Providing Personalized Jokes

Following is our collection of funny Providing Personalized jokes. There are some providing personalized jokes no one knows (to tell your friends) and to make you laugh out loud.

Take your time to read those puns and riddles where you ask a question with answers, or where the setup is the punchline. We hope you will find these providing personalized puns funny enough to tell and make people laugh.

The Funniest Providing Personalized Jokes for a Bone-Shaking Laugh

Teacher: Please provide the ethical definition of copying.

Student:

From one person it's cheating.

From many people it's research.

The Vicar's Salary

At Sunday church the local Vicar explains that he must move on to
a larger congregation that will pay him more.
There is a hush within the congregation.

No one wants him to leave because he is so popular.

Fred Smith, who owns several car dealerships in Glasgow, stands up and
proclaims:
'If the Vicar stays, I will provide him with a new Mercedes every
year, and his wife with a Volkswagen mini-van to transport their
children!'

The congregation sighs in appreciation and applauds.

Sam Brown, a successful entrepreneur and publican, stands and says, if
the Vicar will stay on here, I'll personally double his salary
and establish a foundation to guarantee private secondary school
education for all of his children!'

More sighs and loud applause.

Agnes Jones, age 88, stands and announces with a smile,
'If the Vicar stays, I will give him free sex.'

There is total silence.

The Preacher, blushing, asks her:
'Mrs. Jones, you're a wonderful and holy lady, whatever possessed you
to say that?'

Agnes's 90-year old husband, Joe, is now trying to hide, holding his
forehead with the palm of his hand and shaking
his head from side to side, while his wife replies:
'Well, I just asked my husband how we could help, and he said, 'Fuck him'.

Kevin Bridges bus stop joke

I am a bus stop, ready on a bus, whilst a pleasant madman confirmed up.

He changed into throughout the road. He shouted “Hoi u, Hoi u,…, Ai u ”.

Now whilst u are at a bus stop, at midnight, and a person instigates a communication with

“Hoi u, Hoi u,…, Ai u ”,…, you type a,…,shite yourself!

You try to preserve your head down. Then the fellow shouts: “Oi fats boy!”.

I’m status there, searching at the two different human beings on the bus stop. I’m looking to discern out their BMI!

But beside me had been those 2 thin pensioner types.
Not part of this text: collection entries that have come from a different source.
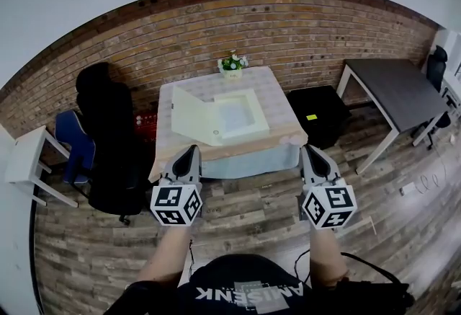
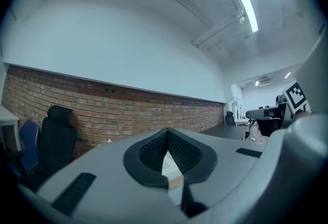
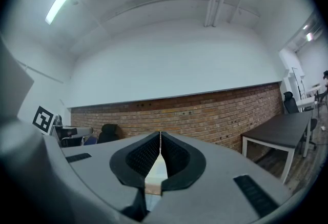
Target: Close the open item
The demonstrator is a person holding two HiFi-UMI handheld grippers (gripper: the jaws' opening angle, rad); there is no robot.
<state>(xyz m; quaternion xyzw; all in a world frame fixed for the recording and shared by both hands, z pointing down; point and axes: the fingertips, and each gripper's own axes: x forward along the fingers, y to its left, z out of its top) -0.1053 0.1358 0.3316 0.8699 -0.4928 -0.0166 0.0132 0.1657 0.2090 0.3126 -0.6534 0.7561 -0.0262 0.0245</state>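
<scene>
The white box (image 1: 229, 116) lies open on the bench (image 1: 281, 108), ahead of and between the two tongs, its lid (image 1: 193, 117) raised on the left tongs' side. The left tongs (image 1: 191, 151) and right tongs (image 1: 308, 151) hover at the bench's near edge, each closed tight and empty. A flower pot (image 1: 232, 65) stands beyond the box.

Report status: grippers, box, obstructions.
Left gripper and right gripper shut, empty, short of the table. White box open, lid raised on its left side. Nothing between grippers and box; flower pot at far edge, apart.
</scene>
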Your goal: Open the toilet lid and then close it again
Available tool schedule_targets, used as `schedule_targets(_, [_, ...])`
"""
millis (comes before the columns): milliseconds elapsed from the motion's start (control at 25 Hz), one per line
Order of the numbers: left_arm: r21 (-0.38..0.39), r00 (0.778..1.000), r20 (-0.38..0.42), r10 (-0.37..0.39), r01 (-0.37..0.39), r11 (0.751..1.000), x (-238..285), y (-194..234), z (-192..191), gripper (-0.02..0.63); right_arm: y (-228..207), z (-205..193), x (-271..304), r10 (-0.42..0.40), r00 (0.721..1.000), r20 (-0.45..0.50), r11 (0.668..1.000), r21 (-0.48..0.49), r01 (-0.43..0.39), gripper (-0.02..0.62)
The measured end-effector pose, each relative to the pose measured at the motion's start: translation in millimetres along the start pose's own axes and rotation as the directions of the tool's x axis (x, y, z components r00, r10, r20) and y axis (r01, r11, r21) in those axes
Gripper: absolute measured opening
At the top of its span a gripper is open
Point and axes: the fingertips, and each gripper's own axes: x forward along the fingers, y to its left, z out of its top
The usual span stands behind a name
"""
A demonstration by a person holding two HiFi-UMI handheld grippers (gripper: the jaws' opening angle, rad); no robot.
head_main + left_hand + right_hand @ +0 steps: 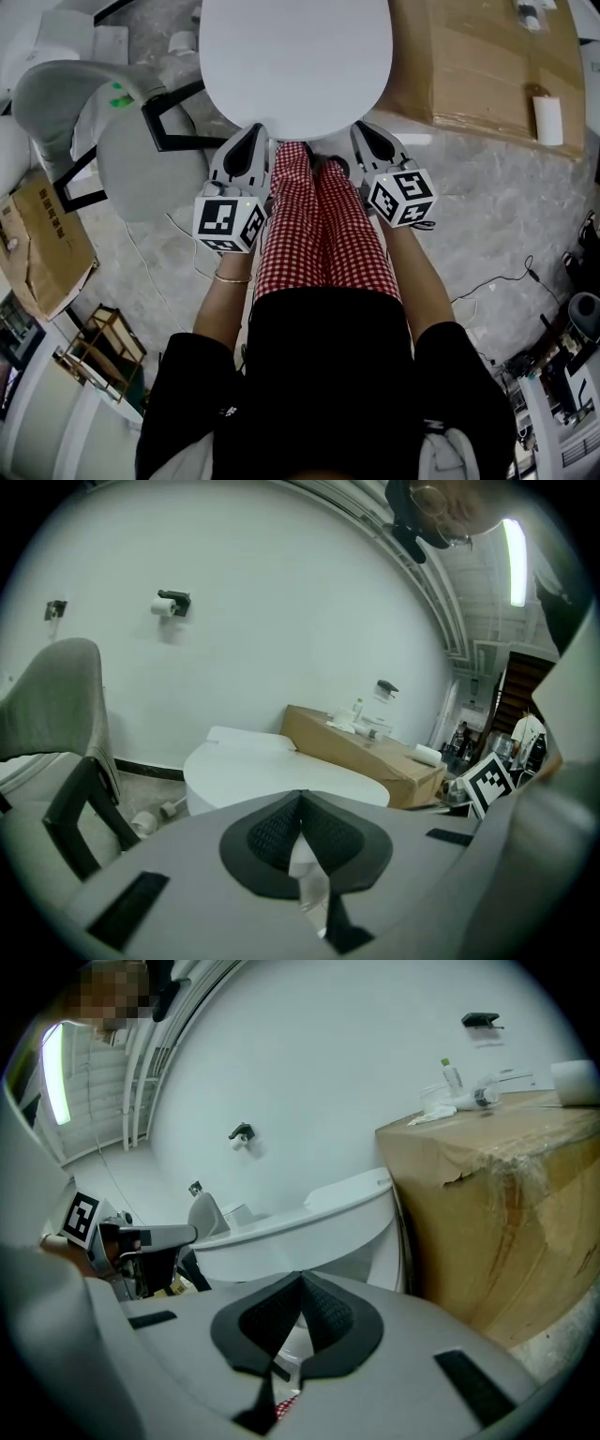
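While standing at the toilet, the person is wearing red-and-white checked trousers (pixel 314 220) below a black top, with both forearms reaching forward and down on either side of the legs. Each hand is carrying a smooth grey plastic gripper topped by a cube with square black-and-white markers, the left cube (pixel 228 223) beside the left thigh and the right cube (pixel 401 195) beside the right.

The left gripper (pixel 253 131) is pointing ahead, and its black ribbed pads (pixel 272 832) are pressing together at the tips with nothing between them. The right gripper (pixel 362 127) is mirroring that pose, its dark textured pads (pixel 328 1312) likewise meeting at the tips and pinching nothing. Both tips are sitting at the front edge of the toilet lid (pixel 295 61); whether they are touching it cannot be told.

That lid is lying flat and shut, a glossy white rounded oval, plain and unmarked, directly ahead between the two grippers. A grey curved-back chair (pixel 56 94) is standing to its left on the mottled stone floor (pixel 506 216), and a long brown cardboard box (pixel 478 66) is lying just beside its right.
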Motion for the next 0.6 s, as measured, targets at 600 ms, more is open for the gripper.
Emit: schedule_targets(600, [0.001, 0.998, 0.014, 0.062, -0.062, 0.998, -9, 12, -14, 0.005, -3, -8, 3, 0.012, 1.000, -0.015, 1.000, -0.011, -0.013, 0.020])
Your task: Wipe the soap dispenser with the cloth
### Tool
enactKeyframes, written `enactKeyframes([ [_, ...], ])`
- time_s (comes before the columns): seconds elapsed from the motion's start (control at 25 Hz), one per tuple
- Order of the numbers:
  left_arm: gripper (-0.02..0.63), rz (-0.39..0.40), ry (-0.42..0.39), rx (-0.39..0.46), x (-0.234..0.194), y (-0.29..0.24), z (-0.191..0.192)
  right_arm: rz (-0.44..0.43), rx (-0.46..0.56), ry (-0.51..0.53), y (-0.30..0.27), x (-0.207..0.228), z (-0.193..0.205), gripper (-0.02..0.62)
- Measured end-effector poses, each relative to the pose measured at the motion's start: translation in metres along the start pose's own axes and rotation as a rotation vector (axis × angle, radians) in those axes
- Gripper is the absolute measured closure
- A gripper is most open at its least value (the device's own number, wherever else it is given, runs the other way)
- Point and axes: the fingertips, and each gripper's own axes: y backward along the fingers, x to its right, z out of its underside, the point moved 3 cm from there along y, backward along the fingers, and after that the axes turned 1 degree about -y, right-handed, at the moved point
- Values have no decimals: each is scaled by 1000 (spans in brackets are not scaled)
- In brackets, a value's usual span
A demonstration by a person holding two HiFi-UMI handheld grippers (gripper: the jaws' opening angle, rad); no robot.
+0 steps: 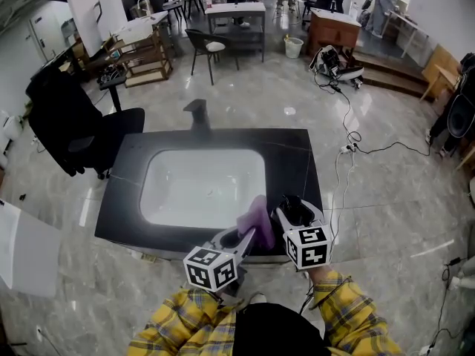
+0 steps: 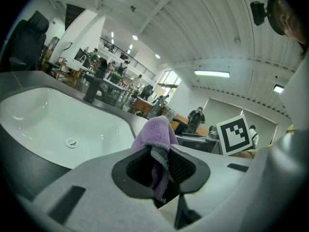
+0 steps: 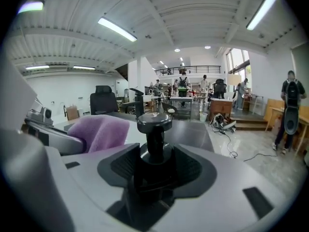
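My left gripper (image 1: 249, 236) is shut on a purple cloth (image 1: 258, 217), which stands up from between the jaws over the counter's front edge. In the left gripper view the cloth (image 2: 157, 134) bunches above the jaws of that gripper (image 2: 161, 167) and hangs down through them. My right gripper (image 1: 292, 212) is shut on a black soap dispenser (image 1: 295, 208), just right of the cloth. The right gripper view has the dispenser's pump head (image 3: 154, 121) upright between the jaws of the right gripper (image 3: 153, 167), with the cloth (image 3: 99, 131) close on its left.
A black counter (image 1: 297, 154) holds a white sink basin (image 1: 204, 184) with a dark faucet (image 1: 197, 110) behind it. A black office chair (image 1: 74, 128) stands to the left. Cables (image 1: 349, 147) run over the floor at right. Desks and people are far back.
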Motion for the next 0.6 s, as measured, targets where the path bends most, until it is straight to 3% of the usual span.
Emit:
enactKeyframes([
  [0.32,541,0,3,4,0,-1,0,115,1,-43,3,0,2,384],
  [0.6,541,16,24,12,0,-3,-1,40,56,41,13,-6,-4,371],
])
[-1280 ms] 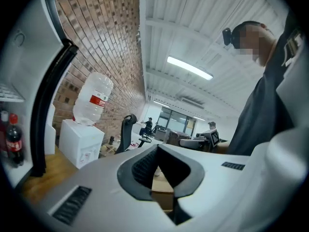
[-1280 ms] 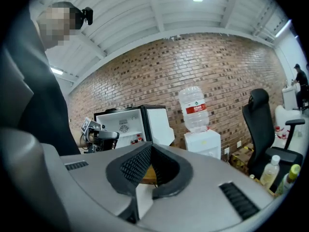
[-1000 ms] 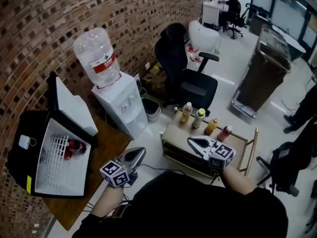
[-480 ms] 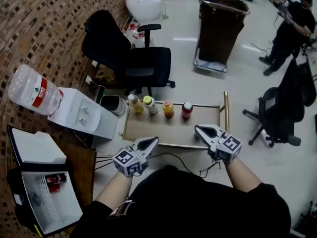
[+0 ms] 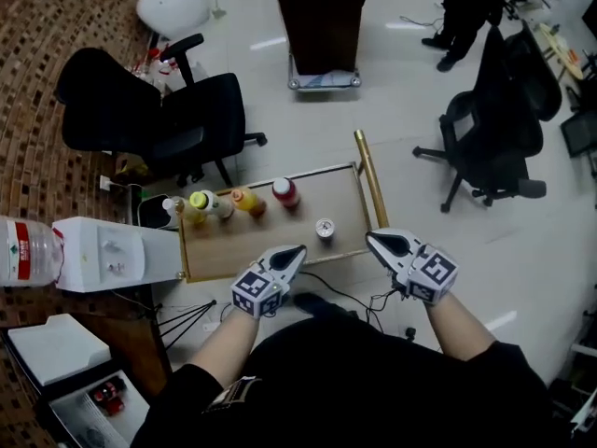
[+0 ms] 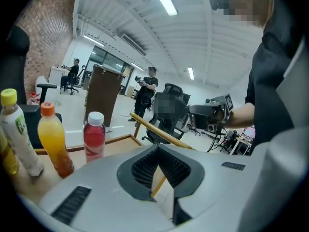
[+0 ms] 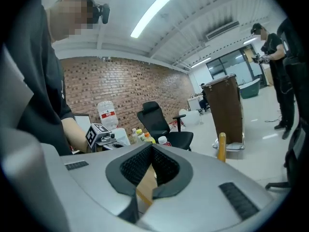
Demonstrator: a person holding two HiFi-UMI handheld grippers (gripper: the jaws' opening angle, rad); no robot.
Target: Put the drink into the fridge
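Left claw (image 5: 295, 250) and right claw (image 5: 375, 240) are fully closed, empty; the white-capped red drink bottle (image 5: 285, 192) stands upright at the wooden trolley's (image 5: 343, 203) far edge.

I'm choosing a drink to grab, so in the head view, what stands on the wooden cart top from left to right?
Amber bottle with white cap → pale bottle with yellow cap → orange juice bottle → red bottle with white cap → silver-topped can.

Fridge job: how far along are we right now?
Done: the fridge stands open with red drinks inside. In hand: nothing; the left gripper and right gripper, both shut, hover by the cart. Left: four bottles and a can on it.
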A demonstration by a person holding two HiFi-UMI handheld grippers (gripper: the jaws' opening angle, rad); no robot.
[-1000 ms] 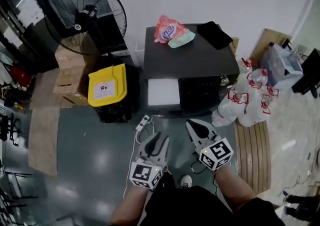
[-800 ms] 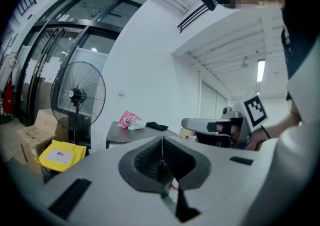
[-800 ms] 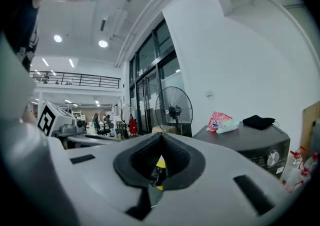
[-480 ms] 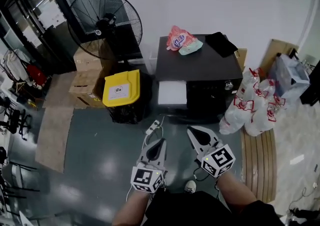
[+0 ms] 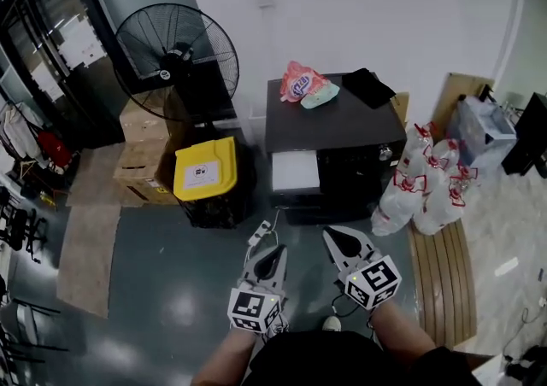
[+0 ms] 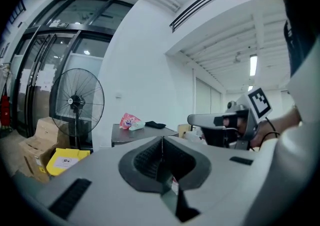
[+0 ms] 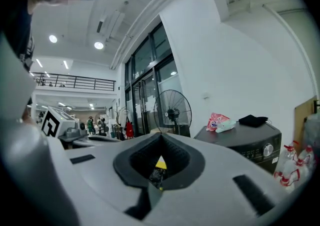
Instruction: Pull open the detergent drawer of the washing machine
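Observation:
The dark washing machine [image 5: 335, 124] stands against the white wall. Its white detergent drawer [image 5: 295, 171] juts out of the front at the left. My left gripper [image 5: 275, 253] and right gripper [image 5: 337, 236] hover side by side over the grey floor, well short of the machine and pointing toward it. Both are shut with nothing between the jaws. In the left gripper view the shut left gripper [image 6: 161, 142] points at the machine [image 6: 137, 134], with the right gripper [image 6: 220, 120] beside it. The right gripper view shows the shut right gripper [image 7: 161, 137] and the machine [image 7: 250, 137] to its right.
A pink bag [image 5: 301, 84] and a black cloth [image 5: 369, 85] lie on the machine. A standing fan [image 5: 175, 60], a yellow-lidded bin [image 5: 205, 169] and cardboard boxes [image 5: 141, 149] are at its left. White tied bags [image 5: 427, 184] and wooden slats [image 5: 440, 273] are at its right. A power strip [image 5: 261, 231] lies in front.
The left gripper's jaws, slightly apart a second ago, have shut. Both grippers and the person have drawn back from the machine, which now looks farther off.

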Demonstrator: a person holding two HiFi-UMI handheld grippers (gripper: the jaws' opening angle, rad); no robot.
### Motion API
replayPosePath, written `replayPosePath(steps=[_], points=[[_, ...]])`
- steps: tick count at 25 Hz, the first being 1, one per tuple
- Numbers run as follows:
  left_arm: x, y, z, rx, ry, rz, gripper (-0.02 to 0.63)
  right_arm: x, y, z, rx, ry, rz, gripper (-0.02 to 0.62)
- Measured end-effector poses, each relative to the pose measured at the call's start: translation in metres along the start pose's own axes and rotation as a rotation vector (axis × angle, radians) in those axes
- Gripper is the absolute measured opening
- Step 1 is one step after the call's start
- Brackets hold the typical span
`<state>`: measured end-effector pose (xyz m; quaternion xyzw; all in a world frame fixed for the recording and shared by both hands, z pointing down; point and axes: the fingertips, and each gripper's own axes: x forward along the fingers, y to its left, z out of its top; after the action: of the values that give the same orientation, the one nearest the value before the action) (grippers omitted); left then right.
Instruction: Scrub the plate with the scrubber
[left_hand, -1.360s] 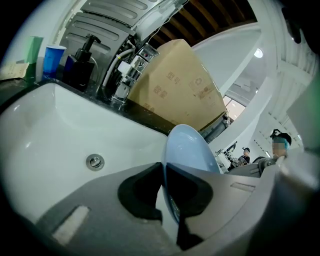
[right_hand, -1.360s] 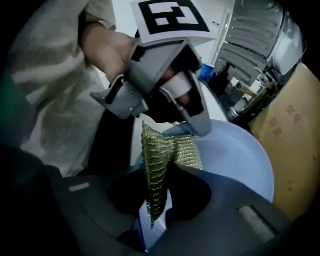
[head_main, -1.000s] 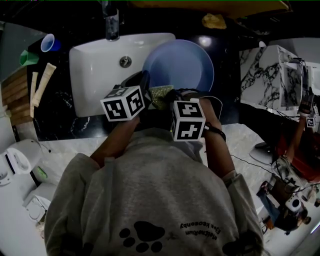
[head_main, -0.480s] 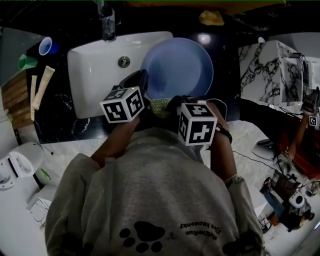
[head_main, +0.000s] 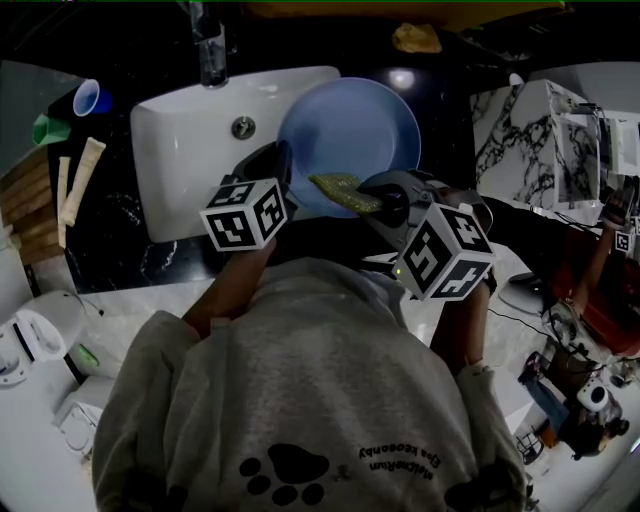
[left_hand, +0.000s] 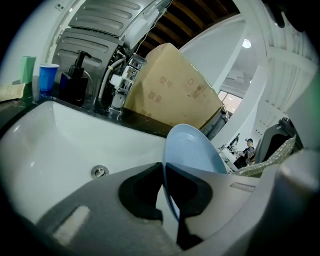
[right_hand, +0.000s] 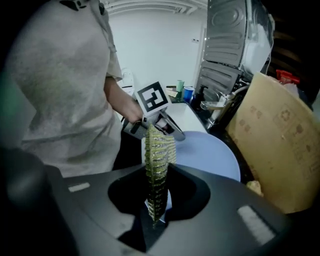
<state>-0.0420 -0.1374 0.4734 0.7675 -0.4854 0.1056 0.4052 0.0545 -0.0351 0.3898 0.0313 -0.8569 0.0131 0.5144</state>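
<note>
Closest to us is the person's grey sweatshirt (head_main: 300, 400), filling the bottom of the head view. Just past it, the left gripper (head_main: 284, 168) has its jaws nearly together, pinched on the near-left rim of the blue plate (head_main: 350, 130). In the left gripper view we see the thin rim running between the two pads with no gap on either side.

The right gripper (head_main: 375, 197) comes in from the right, with its marker cube tipped toward us. Its jaws are clamped on the yellow-green scrubber (head_main: 340, 187), which sticks out leftward from them. In the right gripper view the scrubber stands edge-on between the pads, squeezed at its lower end. From the head view it lies across the plate's near rim, and we cannot tell whether it touches the plate.

The plate is held tilted up on edge over the right end of the white sink (head_main: 190, 140), with its hollow face toward the scrubber's side. Farther in, the drain (head_main: 241, 127) sits in the basin and the faucet (head_main: 210, 50) stands behind it.

On the dark counter at far left a blue cup (head_main: 90, 97) stands beside a green cup (head_main: 50, 128). In the left gripper view we also make out a dark soap dispenser (left_hand: 75, 82) near the blue cup. Behind the sink — farthest of all — leans a large cardboard box (left_hand: 172, 90).
</note>
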Motion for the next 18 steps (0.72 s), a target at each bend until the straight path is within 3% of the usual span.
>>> replayPosePath(steps=[4, 10, 14, 18], points=[[0.000, 0.000, 0.000, -0.001, 0.003, 0.003, 0.015, -0.006, -0.029, -0.013, 0.013, 0.055, -0.154, 0.071], [0.000, -0.002, 0.001, 0.001, 0.008, 0.006, 0.015, -0.026, -0.080, -0.005, 0.044, 0.020, -0.441, 0.074], [0.000, -0.003, 0.002, 0.007, 0.010, 0.008, 0.015, -0.021, -0.104, -0.011, -0.007, 0.106, -0.578, 0.074], [0.001, -0.004, 0.003, 0.008, 0.014, 0.011, 0.017, -0.009, -0.116, -0.015, -0.037, 0.156, -0.653, 0.074]])
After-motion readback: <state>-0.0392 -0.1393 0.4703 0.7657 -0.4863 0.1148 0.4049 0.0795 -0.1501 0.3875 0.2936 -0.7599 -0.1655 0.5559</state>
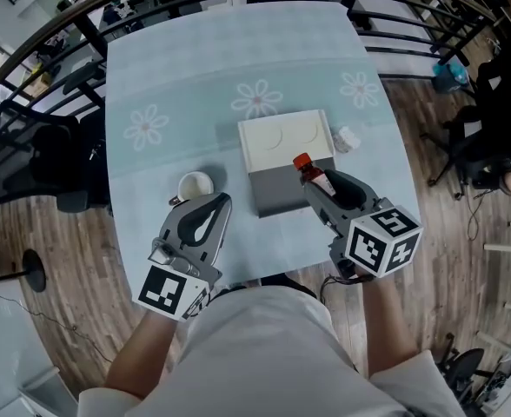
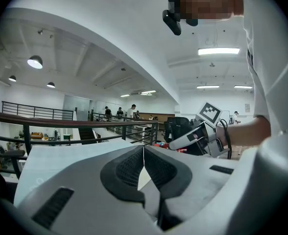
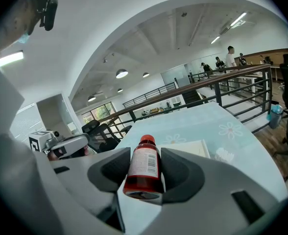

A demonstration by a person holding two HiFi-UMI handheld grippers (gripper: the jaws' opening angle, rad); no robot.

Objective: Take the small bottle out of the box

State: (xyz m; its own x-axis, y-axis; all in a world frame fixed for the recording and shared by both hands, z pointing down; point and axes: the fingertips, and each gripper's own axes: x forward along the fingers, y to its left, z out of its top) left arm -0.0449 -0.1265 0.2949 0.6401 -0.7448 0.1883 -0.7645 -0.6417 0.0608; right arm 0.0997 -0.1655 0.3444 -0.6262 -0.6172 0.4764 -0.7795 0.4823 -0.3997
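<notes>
A small bottle [image 1: 311, 172] of red liquid with a red cap and a white label sits between the jaws of my right gripper [image 1: 318, 183], which is shut on it and holds it in the air over the near right part of the grey box [image 1: 273, 191]. In the right gripper view the small bottle [image 3: 144, 170] points away from the camera, cap forward, pads against both sides. My left gripper [image 1: 212, 208] hovers left of the box, near the table's front edge, its jaws together with nothing between them [image 2: 144, 168].
The box's cream lid [image 1: 283, 139] lies just behind it. A white cup [image 1: 195, 186] stands left of the box, close to my left gripper. A small crumpled white thing [image 1: 347, 138] lies right of the lid. Railings and office chairs ring the pale flowered table [image 1: 195, 85].
</notes>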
I wager this one’s for me!

And the fellow said: “Fat boy. Give me a quid,…,or you’re getting stabbed!”

And I thought,…,a quid ? That is,…,pretty reasonable! Panic over!

I mean, I’ve by no means been stabbed, however I can believe it being really inconvenient.

You’d be blanketed in blood, need to visit the hospital, and be bodily and emotionally traumatized.

And here,…,we’ve were given a gentleman,…,providing me the threat to skip this sort of horrendous ordeal,…,

In this contemporary economic climate,…, for a trifling pound!

Now I’m a sucker for a bargain!

If you ever bought or sold a human being...

You might be an old person. Or you are an internet service provider conglomerate.

The NSA's privacy policy

[...] NSA is committed to protecting your privacy and will collect no personal information about you unless you choose to provide that information to us. [...]

Just think that there are jokes based on truth that can bring down governments, or jokes which make girl laugh. Many of the providing personalized puns are supposed to be funny, but some can be offensive. When jokes go too far, we try to silence them and it will be great if you give us feedback every time when a joke become inappropriate.

We suggest to use only working providing personalized piadas for adults and blagues for friends. Some of the dirty witze and dark jokes are funny, but use them with caution in real life. Try to remember funny jokes you've never heard to tell your friends and will make you laugh.